[Task objective] Tally up the lines below that include the word "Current". Answer with the number alone.

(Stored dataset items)
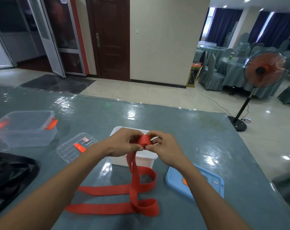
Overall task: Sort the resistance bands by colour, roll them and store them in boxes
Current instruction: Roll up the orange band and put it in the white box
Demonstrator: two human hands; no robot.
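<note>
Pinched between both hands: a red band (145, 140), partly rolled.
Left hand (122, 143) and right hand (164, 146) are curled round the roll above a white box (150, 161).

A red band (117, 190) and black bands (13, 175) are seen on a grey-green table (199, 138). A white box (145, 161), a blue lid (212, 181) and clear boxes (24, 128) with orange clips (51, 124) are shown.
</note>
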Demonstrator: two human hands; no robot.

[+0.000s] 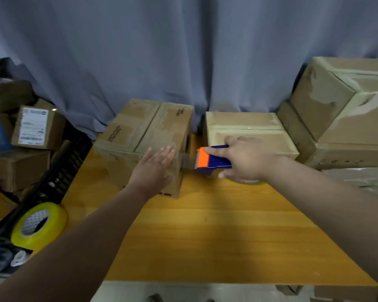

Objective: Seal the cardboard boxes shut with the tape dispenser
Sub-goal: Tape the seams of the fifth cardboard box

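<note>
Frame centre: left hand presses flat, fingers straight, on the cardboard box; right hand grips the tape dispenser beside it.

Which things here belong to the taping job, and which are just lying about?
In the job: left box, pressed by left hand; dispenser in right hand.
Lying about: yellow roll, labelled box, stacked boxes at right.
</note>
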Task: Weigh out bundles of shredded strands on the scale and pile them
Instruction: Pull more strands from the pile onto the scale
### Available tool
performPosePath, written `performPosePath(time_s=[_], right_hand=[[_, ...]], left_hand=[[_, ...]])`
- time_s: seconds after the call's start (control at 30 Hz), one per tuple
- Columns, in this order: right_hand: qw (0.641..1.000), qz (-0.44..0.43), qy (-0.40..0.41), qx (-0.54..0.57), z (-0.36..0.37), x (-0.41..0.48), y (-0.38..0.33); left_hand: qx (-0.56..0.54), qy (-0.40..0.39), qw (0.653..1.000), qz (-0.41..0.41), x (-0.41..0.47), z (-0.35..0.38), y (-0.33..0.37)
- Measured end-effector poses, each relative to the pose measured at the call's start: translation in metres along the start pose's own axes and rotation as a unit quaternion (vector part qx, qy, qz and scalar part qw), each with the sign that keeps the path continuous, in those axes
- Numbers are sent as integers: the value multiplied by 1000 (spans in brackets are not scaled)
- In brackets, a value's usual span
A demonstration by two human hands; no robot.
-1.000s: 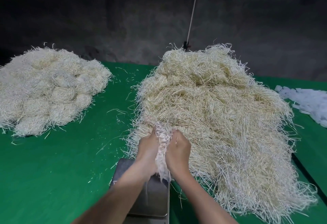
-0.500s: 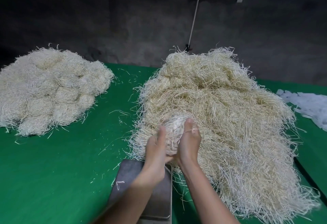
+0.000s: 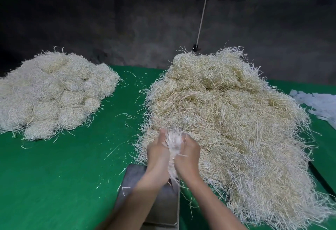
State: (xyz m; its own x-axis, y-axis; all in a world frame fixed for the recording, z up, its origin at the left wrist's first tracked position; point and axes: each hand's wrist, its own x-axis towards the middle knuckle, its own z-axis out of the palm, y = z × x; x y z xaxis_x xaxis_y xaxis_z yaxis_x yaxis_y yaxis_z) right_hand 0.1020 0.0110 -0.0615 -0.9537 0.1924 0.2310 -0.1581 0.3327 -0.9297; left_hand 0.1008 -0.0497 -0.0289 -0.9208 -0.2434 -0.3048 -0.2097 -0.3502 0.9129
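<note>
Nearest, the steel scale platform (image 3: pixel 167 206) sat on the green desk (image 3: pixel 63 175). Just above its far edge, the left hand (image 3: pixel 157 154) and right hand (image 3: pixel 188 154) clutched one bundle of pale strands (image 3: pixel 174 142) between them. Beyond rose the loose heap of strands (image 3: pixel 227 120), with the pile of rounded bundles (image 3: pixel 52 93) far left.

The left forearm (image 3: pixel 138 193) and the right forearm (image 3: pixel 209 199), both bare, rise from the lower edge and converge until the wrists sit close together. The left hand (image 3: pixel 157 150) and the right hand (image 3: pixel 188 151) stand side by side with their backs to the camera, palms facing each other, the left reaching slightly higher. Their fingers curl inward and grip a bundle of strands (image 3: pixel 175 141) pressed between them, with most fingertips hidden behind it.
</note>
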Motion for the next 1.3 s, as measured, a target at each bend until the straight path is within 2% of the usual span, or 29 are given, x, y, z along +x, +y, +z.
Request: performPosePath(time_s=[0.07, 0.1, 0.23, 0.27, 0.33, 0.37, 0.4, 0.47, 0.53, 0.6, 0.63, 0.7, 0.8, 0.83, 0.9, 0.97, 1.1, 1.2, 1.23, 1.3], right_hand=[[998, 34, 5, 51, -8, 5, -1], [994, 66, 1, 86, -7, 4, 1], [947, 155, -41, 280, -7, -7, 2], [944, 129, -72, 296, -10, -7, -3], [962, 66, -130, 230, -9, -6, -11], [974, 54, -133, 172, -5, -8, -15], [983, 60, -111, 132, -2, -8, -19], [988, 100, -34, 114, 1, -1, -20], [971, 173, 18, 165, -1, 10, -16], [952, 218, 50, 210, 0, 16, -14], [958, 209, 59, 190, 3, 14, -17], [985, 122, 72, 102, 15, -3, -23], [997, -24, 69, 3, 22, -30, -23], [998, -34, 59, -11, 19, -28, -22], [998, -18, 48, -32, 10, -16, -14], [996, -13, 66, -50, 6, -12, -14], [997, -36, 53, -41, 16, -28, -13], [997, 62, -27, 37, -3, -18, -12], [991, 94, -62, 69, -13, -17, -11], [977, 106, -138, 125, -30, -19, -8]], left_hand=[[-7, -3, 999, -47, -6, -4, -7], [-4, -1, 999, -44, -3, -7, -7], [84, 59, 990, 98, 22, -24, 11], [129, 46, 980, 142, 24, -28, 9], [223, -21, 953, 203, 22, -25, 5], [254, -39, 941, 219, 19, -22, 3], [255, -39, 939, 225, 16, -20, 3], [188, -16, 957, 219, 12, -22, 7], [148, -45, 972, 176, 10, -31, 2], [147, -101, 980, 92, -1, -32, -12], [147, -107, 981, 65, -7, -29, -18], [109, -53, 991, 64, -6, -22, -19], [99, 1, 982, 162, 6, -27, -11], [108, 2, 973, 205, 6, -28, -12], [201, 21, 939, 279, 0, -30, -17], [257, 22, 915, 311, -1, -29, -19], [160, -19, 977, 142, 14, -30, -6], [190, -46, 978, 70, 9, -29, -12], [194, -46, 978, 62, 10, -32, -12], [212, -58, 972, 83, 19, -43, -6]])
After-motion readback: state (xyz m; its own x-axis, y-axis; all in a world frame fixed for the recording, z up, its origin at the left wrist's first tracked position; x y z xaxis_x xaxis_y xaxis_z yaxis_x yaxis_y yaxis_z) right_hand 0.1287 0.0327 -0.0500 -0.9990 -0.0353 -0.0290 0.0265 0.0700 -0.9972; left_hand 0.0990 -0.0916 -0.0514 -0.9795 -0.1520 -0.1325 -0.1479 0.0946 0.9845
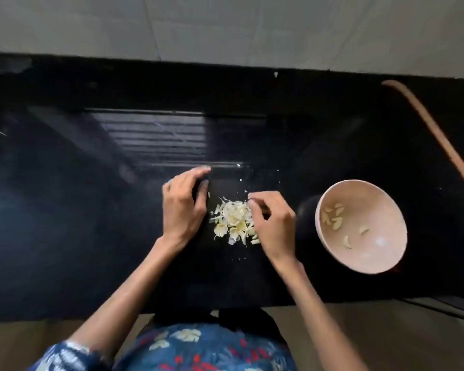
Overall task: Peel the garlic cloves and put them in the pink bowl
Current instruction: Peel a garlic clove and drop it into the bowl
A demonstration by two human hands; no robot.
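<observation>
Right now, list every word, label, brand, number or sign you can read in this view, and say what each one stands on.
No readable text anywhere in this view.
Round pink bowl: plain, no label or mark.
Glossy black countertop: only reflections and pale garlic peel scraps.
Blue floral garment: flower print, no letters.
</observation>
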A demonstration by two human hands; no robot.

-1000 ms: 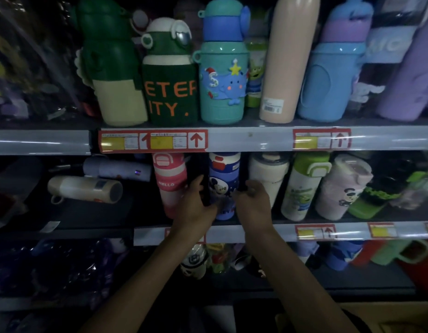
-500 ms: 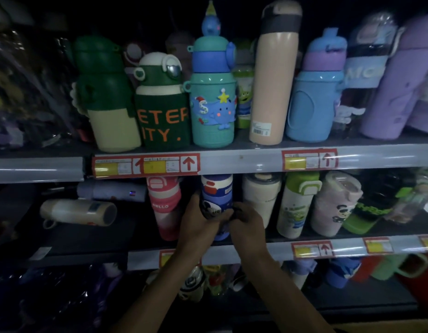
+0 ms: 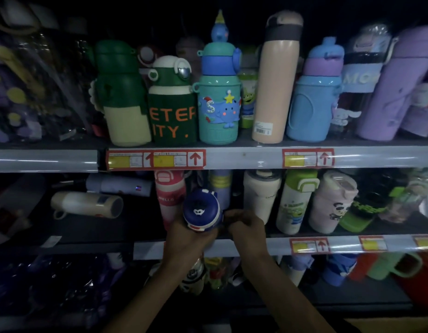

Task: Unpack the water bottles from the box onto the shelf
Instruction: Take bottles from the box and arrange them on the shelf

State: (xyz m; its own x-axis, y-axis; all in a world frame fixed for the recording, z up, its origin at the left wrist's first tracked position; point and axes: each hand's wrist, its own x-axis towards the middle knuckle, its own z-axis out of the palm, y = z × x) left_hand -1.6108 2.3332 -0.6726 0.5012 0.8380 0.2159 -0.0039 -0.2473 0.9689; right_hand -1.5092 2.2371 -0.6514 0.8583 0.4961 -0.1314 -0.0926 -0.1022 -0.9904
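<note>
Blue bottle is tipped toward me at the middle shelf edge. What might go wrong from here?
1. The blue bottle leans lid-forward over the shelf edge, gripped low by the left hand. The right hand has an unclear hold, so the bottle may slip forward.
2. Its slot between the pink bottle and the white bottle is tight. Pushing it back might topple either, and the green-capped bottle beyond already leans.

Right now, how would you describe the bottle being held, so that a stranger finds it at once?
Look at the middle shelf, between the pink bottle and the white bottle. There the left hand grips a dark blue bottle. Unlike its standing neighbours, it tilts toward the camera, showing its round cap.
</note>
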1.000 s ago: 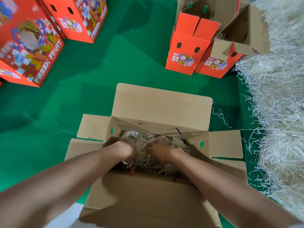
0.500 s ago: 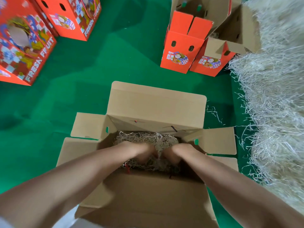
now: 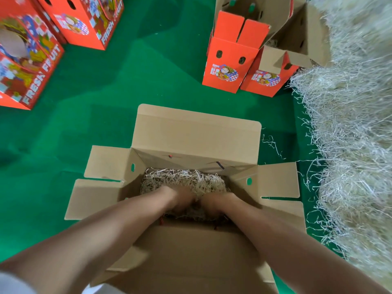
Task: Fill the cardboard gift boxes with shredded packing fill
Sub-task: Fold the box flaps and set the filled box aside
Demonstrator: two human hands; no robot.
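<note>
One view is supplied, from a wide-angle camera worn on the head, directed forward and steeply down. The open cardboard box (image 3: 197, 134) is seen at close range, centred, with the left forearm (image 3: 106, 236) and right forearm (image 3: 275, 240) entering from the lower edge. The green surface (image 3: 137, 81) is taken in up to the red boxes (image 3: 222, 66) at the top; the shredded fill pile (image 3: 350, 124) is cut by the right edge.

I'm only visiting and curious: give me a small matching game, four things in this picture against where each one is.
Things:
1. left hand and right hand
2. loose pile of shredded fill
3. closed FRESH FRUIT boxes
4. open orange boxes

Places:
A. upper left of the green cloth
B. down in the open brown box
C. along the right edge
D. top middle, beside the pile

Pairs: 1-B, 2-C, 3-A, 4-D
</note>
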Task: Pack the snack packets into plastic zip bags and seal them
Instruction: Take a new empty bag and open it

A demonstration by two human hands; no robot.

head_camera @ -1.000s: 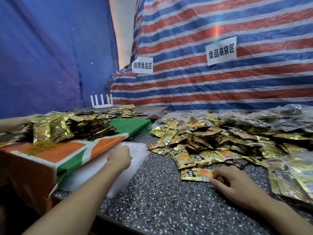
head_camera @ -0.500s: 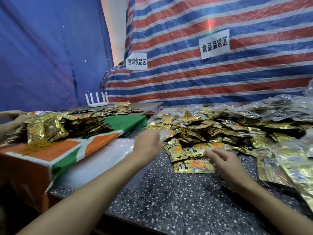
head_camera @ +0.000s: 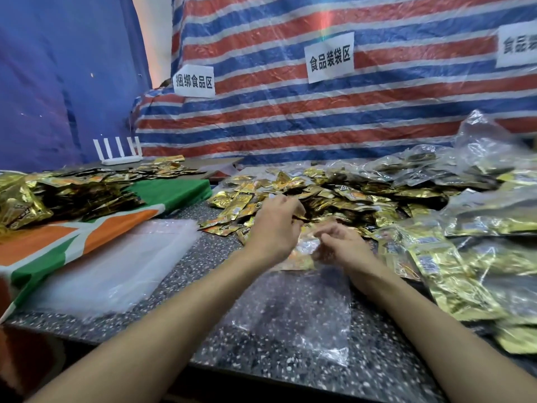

[Task answer] 2